ST. LOUIS — There is no secret formula that will save the St. Louis Blues' season.
Down 3-2 in their best-of-seven NHL Western Conference first-round series against the defending Stanley Cup champion Chicago Blackhawks, it's a win or go home proposition Sunday at the United Center.
While it's true that four of the first five games of the series ventured into overtime and there has been little in the way of differences between the clubs, this much is certain:
The Blackhawks have found a way to get things done after losing the first two games of the series, roaring back with three consecutive wins.
In NHL history, approximately 86.4 percent of teams holding a 2-0 lead in best-of-seven series have gone on to win the series.
So what will the Blues do now?
They've lost seven straight road playoff games dating back to a 2-1 game 4 win over San Jose in 2012. They also failed to take command of a series in each of the last two years despite winning the first two games.
The Blackhawks are 8-1 in playoff Game 6 situations under coach Joel Quenneville.
Things are looking bleak, but the Blues still believe.
"We have a chance to write our own legacy here," Blues coach Ken Hitchcock said. "Everybody's probably writing 'Here they go again, they're challenging the top teams but can they beat the top teams?' Everybody's gonna write that stuff.
"We have a chance to write the message that you guys have to print, so it's in our control.
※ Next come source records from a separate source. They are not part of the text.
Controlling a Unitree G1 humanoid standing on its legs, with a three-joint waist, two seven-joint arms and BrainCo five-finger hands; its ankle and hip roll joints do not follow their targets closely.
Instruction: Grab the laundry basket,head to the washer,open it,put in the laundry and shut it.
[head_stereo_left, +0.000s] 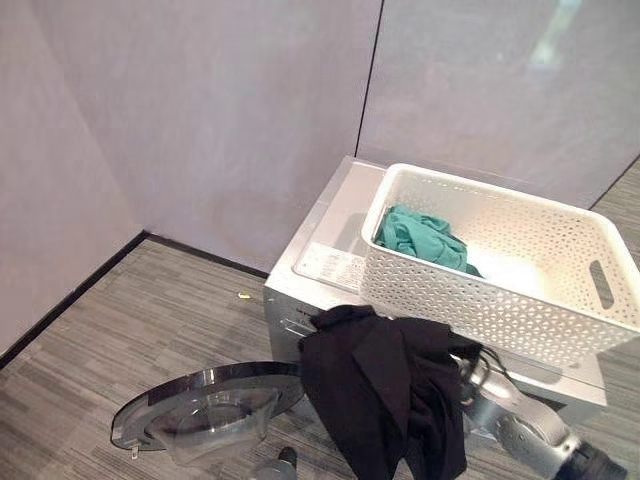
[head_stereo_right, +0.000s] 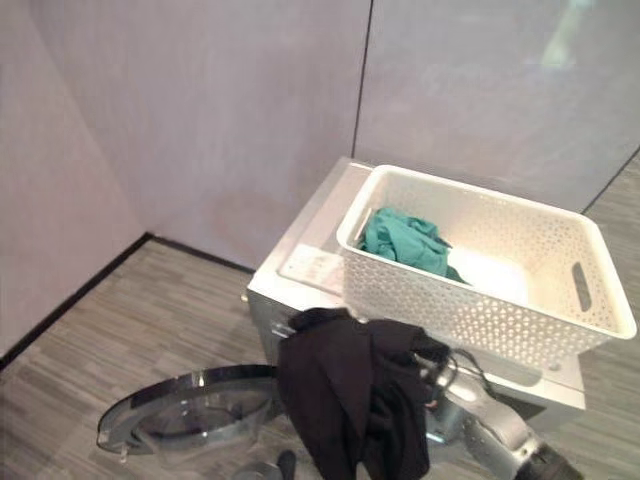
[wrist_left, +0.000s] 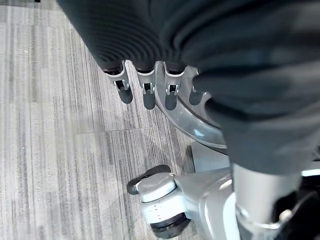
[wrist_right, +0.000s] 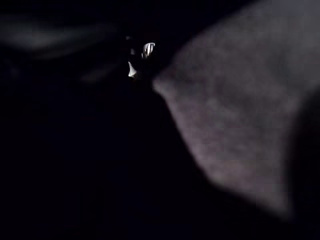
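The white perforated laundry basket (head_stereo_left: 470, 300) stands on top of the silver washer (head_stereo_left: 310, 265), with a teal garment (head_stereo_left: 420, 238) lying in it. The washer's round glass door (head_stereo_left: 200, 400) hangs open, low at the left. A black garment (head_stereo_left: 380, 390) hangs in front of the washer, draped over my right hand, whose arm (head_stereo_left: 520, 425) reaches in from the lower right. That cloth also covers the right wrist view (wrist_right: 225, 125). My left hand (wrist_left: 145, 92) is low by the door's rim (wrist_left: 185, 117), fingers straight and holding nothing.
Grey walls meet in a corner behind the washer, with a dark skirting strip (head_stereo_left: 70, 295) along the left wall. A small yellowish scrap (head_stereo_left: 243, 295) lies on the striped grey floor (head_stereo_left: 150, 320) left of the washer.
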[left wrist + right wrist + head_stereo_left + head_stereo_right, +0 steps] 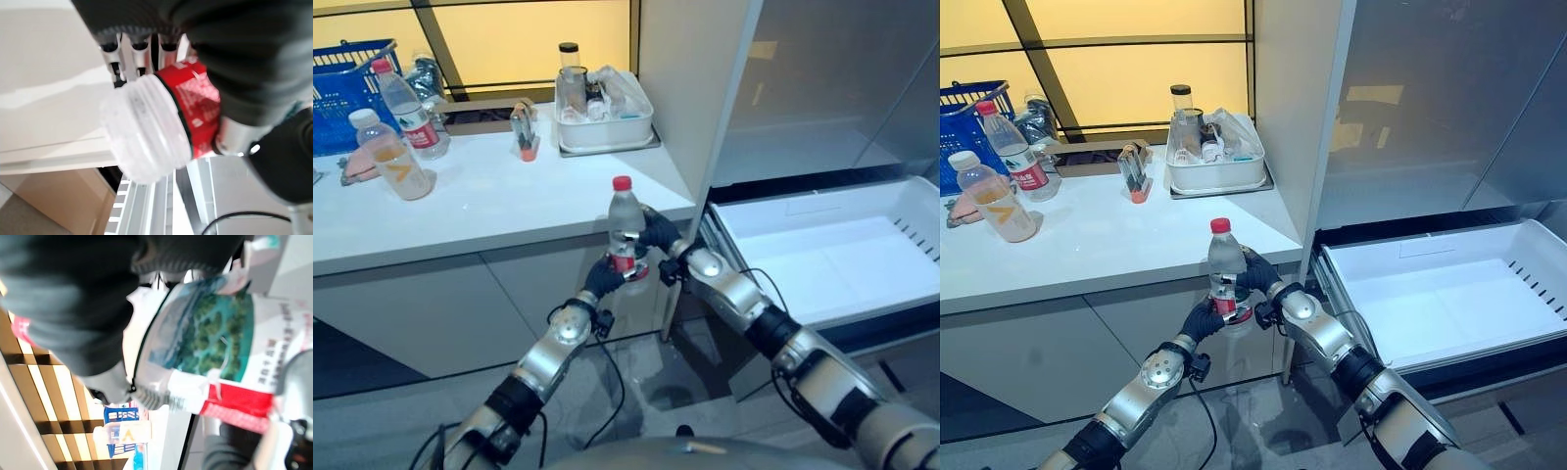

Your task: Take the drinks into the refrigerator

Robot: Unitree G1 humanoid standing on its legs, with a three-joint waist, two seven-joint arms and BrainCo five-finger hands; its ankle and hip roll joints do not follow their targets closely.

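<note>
A clear water bottle [625, 217] with a red cap and a red label stands upright in the air just in front of the counter's right corner. My left hand [604, 277] is curled round its lower part from below; its base [146, 132] shows past the fingers [131, 51] in the left wrist view. My right hand [658, 232] grips the bottle's middle from the right, with the label [210, 333] close against the palm. Two more drinks stand at the counter's left: a red-capped bottle [409, 110] and a white-capped orange drink [393, 157].
The open refrigerator is on the right, with a white drawer [832, 255] pulled out low and a shelf [803, 147] above it. On the white counter [509, 206] are a blue basket [342, 88], a white tray [607, 127] of jars, and a small item [524, 132].
</note>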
I want to see us embrace this."
Hitchcock's message to the team?
"Yeah, we're knocking on the door and we're knocking hard," he said. "We've got to push through. You just can't keep pushing up against the wall. We've got a real opportunity to push through the wall here."
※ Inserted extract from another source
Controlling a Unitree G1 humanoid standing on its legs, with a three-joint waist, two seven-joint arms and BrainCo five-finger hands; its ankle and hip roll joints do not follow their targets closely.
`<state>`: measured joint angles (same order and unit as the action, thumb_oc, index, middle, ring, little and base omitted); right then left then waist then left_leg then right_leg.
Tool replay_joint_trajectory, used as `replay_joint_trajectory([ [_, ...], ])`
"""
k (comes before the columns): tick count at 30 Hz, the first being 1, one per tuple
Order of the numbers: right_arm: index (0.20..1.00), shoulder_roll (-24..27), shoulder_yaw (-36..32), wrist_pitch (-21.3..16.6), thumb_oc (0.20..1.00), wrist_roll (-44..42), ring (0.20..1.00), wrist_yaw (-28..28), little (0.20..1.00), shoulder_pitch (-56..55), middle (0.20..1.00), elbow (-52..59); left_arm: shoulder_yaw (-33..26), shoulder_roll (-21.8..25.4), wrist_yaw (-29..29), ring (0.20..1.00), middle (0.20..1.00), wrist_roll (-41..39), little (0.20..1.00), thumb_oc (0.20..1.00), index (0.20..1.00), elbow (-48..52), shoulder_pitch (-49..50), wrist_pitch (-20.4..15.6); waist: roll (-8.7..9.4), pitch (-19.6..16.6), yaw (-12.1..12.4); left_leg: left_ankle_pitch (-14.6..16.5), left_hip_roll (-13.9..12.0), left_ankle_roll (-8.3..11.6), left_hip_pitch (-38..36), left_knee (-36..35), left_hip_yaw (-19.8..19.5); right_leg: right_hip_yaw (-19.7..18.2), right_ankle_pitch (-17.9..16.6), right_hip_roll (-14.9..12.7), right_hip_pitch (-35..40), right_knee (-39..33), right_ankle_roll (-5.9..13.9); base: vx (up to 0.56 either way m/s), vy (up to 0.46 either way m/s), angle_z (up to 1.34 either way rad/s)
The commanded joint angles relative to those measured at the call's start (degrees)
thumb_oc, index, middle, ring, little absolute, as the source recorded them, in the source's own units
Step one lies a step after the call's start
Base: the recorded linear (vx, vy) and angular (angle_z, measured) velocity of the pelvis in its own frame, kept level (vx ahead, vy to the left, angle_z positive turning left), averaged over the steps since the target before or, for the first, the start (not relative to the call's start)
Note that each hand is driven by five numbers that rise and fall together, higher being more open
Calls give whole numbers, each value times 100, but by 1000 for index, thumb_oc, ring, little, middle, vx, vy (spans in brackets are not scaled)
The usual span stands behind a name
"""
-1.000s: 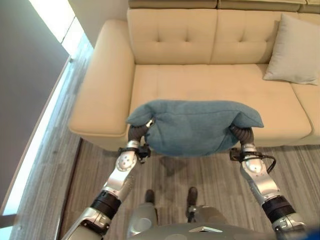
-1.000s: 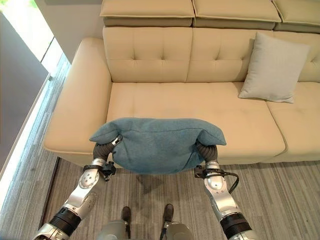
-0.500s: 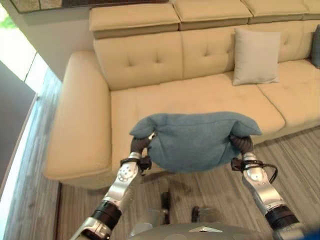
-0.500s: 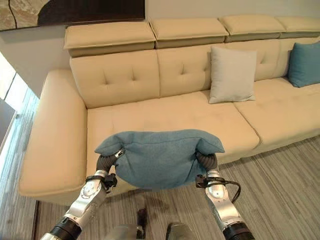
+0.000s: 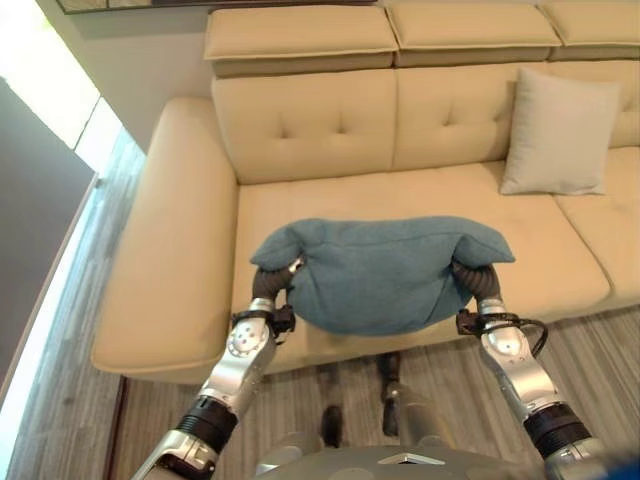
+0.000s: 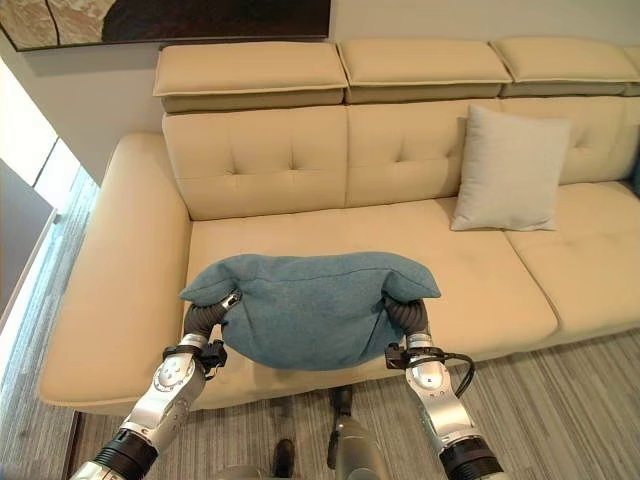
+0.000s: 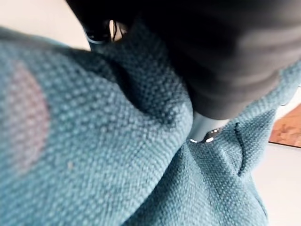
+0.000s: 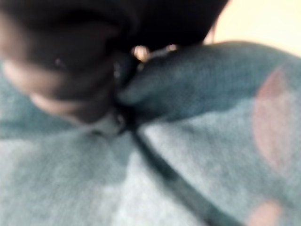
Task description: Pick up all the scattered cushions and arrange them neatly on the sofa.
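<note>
Cushions counted: two. One blue cushion was held in the air between both hands, above the near edge of the left seat of the cream sofa; one pale grey cushion was propped against the backrest, far right. Left hand and right hand were pressed into the blue cushion's ends; the fingers were buried in fabric, their state could not be told. Striped grey floor was noted nearest; a dark framed picture on the far wall.
</note>
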<state>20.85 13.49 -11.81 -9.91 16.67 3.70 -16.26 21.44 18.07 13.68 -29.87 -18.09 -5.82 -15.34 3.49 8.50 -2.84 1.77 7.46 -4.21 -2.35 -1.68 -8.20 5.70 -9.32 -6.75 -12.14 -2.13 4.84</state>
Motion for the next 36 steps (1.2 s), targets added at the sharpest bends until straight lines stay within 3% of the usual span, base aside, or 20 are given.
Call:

Chicago's first win in St. Louis after five straight losses at Scottrade Center couldn't have come at a more opportune time.
The Blues tied it early in the third period Friday on a goal by Alex Pietrangelo and failed to convert several grade-A scoring chances that would have given the victory.
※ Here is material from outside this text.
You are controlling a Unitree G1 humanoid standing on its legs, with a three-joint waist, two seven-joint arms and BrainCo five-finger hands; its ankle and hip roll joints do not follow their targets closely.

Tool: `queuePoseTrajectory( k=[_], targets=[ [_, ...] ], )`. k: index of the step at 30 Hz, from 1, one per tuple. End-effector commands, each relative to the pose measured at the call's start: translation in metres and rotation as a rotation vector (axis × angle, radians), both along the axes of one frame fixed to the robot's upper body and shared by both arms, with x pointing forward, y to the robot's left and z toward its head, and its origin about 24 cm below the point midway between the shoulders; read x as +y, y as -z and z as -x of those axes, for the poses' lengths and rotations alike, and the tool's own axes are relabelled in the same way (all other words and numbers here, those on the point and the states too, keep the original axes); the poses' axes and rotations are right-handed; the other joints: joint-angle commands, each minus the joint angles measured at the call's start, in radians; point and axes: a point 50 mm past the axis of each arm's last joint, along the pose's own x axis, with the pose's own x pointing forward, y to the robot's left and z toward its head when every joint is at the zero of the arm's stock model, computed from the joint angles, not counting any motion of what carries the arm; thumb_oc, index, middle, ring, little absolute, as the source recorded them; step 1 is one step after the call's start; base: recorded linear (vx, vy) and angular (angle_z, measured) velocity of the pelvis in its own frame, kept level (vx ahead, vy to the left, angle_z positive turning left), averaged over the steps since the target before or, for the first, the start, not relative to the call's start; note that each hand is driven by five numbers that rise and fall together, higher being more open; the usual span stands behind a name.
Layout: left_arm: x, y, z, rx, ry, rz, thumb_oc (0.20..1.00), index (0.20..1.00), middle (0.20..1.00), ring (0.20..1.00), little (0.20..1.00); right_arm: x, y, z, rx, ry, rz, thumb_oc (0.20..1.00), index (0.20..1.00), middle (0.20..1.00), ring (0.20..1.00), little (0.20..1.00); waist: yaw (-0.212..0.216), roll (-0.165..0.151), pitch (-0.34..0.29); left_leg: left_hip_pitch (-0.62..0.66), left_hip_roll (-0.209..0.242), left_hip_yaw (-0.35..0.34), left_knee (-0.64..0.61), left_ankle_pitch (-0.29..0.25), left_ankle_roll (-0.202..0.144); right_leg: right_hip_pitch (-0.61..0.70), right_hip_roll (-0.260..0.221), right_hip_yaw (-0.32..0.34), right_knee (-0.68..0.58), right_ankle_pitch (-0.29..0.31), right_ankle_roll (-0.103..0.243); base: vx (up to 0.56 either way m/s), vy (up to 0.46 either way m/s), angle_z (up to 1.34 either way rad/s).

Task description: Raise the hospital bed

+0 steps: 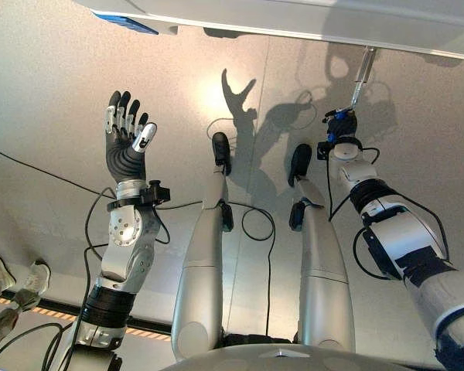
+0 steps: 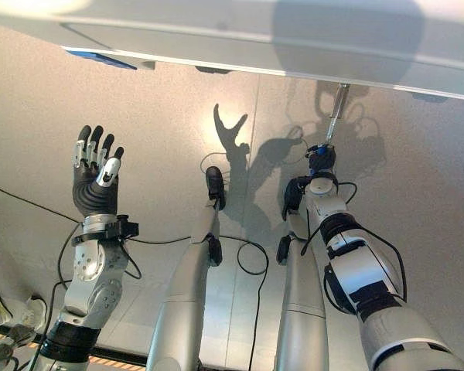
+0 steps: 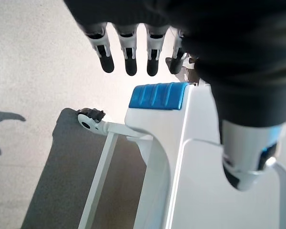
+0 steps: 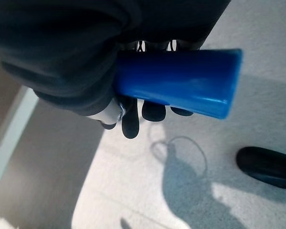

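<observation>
The white hospital bed frame (image 1: 294, 19) runs across the far edge of the floor. A thin metal crank rod (image 1: 362, 73) hangs down from it and ends in a blue handle (image 1: 340, 117). My right hand (image 1: 342, 147) is shut on that blue handle (image 4: 181, 81), with its dark-tipped fingers (image 4: 131, 124) curled round it. My left hand (image 1: 125, 143) is held up open at the left with straight fingers, apart from the bed. Past its fingers (image 3: 128, 57) I see a blue cap (image 3: 158, 95) on a white bed part.
A person's shoes (image 1: 15, 278) stand at the lower left by an orange-and-black floor strip (image 1: 54, 313). A bed caster wheel (image 3: 88, 119) sits on a white rail. A blue corner piece (image 1: 124, 22) shows under the bed at the upper left.
</observation>
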Motion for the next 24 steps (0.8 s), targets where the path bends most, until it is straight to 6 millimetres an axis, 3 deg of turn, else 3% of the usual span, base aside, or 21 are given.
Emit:
queuePoseTrajectory(
  k=[1,6,8,16,24],
  targets=[
    [0.008,-0.004,0.009,-0.039,-0.024,0.009,1.000,1.000,1.000,1.000,1.000,0.156,-0.001,0.031,-0.146,-0.664,0.018,0.200,0.200,0.200,0.200,0.200,-0.014,0.005,-0.013,-0.021,-0.067,-0.030,0.120,-0.154,-0.011,0.052,-0.008,-0.034,-0.185,0.108,0.081,0.00,0.000,0.00],
    [0.008,0.000,0.012,-0.030,-0.021,0.014,1.000,1.000,1.000,1.000,1.000,0.146,-0.031,0.052,-0.337,-0.785,-0.138,0.200,0.200,0.200,0.200,0.200,-0.026,-0.004,-0.013,-0.024,-0.065,-0.032,0.121,-0.151,-0.013,0.051,-0.011,-0.038,-0.185,0.109,0.083,0.00,0.000,0.00],
    [0.007,0.001,0.013,-0.034,-0.024,0.020,1.000,1.000,1.000,1.000,1.000,0.131,-0.046,0.063,-0.449,-0.794,-0.267,0.200,0.200,0.200,0.200,0.200,-0.032,-0.006,-0.013,-0.024,-0.064,-0.030,0.123,-0.151,-0.013,0.053,-0.012,-0.039,-0.185,0.109,0.084,0.00,0.000,0.00],
    [0.006,0.003,0.013,-0.032,-0.039,-0.003,1.000,1.000,1.000,1.000,1.000,0.094,-0.066,0.091,-0.655,-0.770,-0.405,0.200,0.200,0.200,0.200,0.200,-0.051,-0.001,-0.013,-0.022,-0.064,-0.027,0.133,-0.158,-0.011,0.053,-0.014,-0.035,-0.178,0.106,0.086,0.00,0.000,0.00],
    [0.006,0.004,0.017,-0.031,-0.049,-0.016,1.000,1.000,1.000,1.000,1.000,0.083,-0.073,0.107,-0.734,-0.771,-0.424,0.200,0.200,0.200,0.200,0.200,-0.060,-0.005,-0.013,-0.013,-0.061,-0.024,0.135,-0.163,-0.012,0.063,-0.012,-0.031,-0.180,0.107,0.087,0.00,0.000,-0.01]
  ],
)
Instead, the Blackhawks got a breakaway goal by Jonathan Toews and headed back to Chicago with a 3-2 series lead and a chance to close things out at home.
"It's a tough time right now, but we don't feel like we're going to be coming home (Sunday) and getting the golf clubs out, either," Blues forward T.J. Oshie said. "We're confident that we're going to go in tomorrow and get the win and bring this thing back to St. Louis."
If nothing else, the Blues should be conditioned to these types of situations after so many first-round or early-round playoff exits in the last decade.
"When you're faced with elimination or do-or-die, your character has to rise," Blues winger Steve Ott said. "I'm a big believer when you have a roomful of guys like we have ... we need to all rise to a (higher) level. We all need to have our best game of the year and if we do so, we're coming back to St. Louis."
Blues defenseman Roman Polak, unhappy about his team's predicament, thinks there will be a Game 7.
"We have to bounce back," Polak said. "We're going to Chicago and we're going to win."
Ott said the Blues' belief system has not been shaken despite the dire predicament the team is facing on the brink of elimination.
"Both teams missed opportunities (in Game 5), they just happened to find the one at the end of the game," he said. "No different than Games 1 and 2 when we found the (breaks) to put us ahead in those games and win those in overtime."
Blues goalie Ryan Miller, acquired to give the team an upgrade in net, has a 2.32 goals-against average and a .911 save percentage in the series.
Miller has been beaten for game-winning goals by Blackhawks stars Patrick Kane and Jonathan Toews the past two contests.
"We're probably gonna have to steal a game to bring this thing back, so he's gonna have to be part of the steal," Hitchcock said. "He's gonna have to be one of the robbers. He's gonna have to be a big player for us. We know that, he knows that."
Another thing the Blues are going to have to do is a much better job of finishing off quality scoring chances. Oshie had two of them in Game 5, including one when he was staring into an empty net.
Instead, Blackhawks goalie Corey Crawford flung himself across and managed to get a stick on a shot that hit the outside of the post.
"If the puck lays flat, it's a goal probably 100 percent of the time," he said. "Things happen where the puck rolls on its side and in that moment, you're trying to put it in, you're trying to put it in with authority and the puck just bobbles on you a little bit and it just goes wide.
"It's hard, it's a fast-paced game. When they slow it down, it seems like there's an entire net."
The Blackhawks get defenseman Brent Seabrook back after a three-game suspension for his hit on David Backes.
"Seabs is one of the steadiest D-men, I think, in this league," Blackhawks defenseman Niklas Hjalmarsson said. "And pretty underrated too. What he brings to our team every night is huge."